> WHAT YOU ARE ASKED TO DO
For each line of the data below that contains "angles", return that line.

> SOURCE MATERIAL

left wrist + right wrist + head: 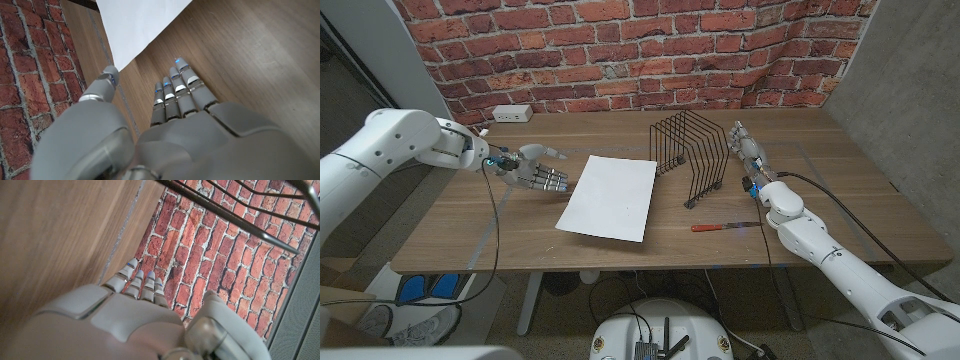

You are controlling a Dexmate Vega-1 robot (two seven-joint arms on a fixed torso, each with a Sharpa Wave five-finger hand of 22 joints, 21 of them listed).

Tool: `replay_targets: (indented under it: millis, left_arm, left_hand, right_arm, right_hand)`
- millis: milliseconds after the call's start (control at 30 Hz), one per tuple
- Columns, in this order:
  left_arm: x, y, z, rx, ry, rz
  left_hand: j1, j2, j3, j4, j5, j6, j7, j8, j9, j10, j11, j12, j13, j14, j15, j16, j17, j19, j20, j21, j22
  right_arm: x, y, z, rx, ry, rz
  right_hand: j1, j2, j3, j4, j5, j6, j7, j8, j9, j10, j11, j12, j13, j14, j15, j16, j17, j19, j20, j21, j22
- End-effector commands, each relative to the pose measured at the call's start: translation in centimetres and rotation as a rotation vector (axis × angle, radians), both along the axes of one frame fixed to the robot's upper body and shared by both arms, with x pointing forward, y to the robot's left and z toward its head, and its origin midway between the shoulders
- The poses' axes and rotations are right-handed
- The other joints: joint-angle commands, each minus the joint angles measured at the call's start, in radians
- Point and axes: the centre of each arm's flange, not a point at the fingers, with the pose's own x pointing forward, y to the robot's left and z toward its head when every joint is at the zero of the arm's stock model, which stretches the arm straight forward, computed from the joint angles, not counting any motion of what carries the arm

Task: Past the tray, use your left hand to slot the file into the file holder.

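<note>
Judging from how things lay, the task had barely started: the file [609, 197], a flat white sheet, was lying on the table [840, 190] w/ nothing gripping it, and the file holder [691, 152], a black wire rack just beside it on the robot's right, had no file in its slots. Left hand [533, 167] hovered near the file's left edge, fingers [181, 90] stretched out straight and close together w/ the thumb apart, holding nothing; in the left wrist view the fingertips pointed at the sheet's corner but a strip of bare wood showed between, so prob. no contact yet, though the angle was poor for that. Right hand [748, 146] stood just right of the file holder, fingers extended, nothing in them, apparently not touching the wires. A red-handled tool [724, 227] lay nearer the front edge, away from the work. No tray was visible. Left to do, approx. everything: get the fingers on the file, lift it, stand it on edge, carry it over and drop it between two wires.
</note>
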Motion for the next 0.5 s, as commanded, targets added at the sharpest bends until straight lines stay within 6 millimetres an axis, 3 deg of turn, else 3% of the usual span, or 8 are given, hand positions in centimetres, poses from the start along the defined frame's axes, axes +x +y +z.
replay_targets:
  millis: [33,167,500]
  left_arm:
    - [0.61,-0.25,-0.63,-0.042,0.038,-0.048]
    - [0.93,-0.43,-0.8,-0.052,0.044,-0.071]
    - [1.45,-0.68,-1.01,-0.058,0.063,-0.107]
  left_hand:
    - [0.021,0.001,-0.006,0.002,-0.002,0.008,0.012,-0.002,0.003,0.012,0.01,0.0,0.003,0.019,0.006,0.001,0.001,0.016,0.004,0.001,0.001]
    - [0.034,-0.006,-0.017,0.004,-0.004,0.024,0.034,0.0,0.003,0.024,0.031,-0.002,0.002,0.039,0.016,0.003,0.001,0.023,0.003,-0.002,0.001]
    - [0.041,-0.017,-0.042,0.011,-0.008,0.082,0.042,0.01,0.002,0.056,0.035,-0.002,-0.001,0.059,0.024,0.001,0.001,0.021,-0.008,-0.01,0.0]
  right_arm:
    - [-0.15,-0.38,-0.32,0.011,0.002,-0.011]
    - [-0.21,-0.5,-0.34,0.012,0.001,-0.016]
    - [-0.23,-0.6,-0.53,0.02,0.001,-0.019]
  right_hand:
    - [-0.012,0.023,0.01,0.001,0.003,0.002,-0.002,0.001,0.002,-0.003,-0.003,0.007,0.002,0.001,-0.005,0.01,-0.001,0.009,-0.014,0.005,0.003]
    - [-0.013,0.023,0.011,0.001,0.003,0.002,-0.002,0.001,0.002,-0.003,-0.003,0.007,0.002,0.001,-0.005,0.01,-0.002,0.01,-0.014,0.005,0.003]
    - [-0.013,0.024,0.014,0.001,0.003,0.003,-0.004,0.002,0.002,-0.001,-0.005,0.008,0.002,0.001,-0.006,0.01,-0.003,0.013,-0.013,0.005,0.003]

> TASK ANSWER
- The other joints: joint-angle commands, each minus the joint angles measured at the call's start, in radians
- Point and axes: the centre of each arm's flange, not a point at the fingers, with the pose's own x pointing forward, y to the robot's left and z toward its head when every joint is at the zero of the arm's stock model, which stretches the arm straight forward, computed from the joint angles, not counting any motion of what carries the arm

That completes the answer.